━━━ AVAILABLE RECORDS

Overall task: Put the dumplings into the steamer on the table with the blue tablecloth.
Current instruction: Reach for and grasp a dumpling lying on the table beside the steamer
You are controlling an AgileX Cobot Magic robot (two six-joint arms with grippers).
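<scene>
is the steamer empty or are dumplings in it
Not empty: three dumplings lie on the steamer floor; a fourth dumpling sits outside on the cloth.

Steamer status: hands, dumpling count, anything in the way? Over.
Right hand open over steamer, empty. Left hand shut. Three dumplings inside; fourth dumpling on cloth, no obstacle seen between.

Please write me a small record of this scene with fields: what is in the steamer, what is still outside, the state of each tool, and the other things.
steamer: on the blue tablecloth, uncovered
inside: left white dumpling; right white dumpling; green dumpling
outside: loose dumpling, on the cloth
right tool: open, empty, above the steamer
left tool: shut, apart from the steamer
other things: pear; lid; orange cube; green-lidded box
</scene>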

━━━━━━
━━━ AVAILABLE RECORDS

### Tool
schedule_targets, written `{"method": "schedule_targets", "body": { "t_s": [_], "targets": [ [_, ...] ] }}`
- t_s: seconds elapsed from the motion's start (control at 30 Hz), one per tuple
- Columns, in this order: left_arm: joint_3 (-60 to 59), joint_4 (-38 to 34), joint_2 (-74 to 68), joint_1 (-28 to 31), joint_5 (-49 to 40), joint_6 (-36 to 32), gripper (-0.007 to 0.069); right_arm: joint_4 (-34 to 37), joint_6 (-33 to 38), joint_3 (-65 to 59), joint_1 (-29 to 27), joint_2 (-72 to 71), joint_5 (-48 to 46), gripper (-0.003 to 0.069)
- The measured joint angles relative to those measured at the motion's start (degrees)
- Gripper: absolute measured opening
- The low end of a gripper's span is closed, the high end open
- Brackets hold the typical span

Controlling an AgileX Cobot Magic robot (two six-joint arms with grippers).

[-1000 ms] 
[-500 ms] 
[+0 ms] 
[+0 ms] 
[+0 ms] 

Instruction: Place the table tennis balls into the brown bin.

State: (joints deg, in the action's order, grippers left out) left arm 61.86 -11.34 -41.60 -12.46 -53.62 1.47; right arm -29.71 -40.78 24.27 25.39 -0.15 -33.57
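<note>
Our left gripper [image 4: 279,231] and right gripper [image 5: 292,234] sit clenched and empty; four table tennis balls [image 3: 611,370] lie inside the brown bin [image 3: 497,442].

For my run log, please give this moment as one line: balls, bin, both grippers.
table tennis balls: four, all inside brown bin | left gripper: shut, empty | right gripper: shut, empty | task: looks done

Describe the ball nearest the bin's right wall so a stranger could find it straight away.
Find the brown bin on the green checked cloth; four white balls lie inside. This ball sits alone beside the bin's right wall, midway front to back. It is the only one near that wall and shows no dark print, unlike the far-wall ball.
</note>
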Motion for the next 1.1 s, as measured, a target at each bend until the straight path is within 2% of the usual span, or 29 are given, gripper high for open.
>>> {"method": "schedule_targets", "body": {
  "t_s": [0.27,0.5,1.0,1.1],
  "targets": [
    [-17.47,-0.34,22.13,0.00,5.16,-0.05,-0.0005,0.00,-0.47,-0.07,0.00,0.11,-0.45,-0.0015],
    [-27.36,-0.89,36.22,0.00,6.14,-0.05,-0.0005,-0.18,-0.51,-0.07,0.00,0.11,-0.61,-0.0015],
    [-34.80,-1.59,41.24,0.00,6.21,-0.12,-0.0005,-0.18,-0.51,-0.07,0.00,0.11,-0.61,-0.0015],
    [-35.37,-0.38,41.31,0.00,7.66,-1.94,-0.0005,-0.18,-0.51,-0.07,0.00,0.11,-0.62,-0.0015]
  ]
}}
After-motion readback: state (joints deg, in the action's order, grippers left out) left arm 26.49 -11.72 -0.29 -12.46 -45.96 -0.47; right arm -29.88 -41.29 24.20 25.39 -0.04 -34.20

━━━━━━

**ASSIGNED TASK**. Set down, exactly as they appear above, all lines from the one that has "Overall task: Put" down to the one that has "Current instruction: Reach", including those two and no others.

**RESULT FOR THIS EXERCISE**.
Overall task: Put the dumplings into the steamer on the table with the blue tablecloth.
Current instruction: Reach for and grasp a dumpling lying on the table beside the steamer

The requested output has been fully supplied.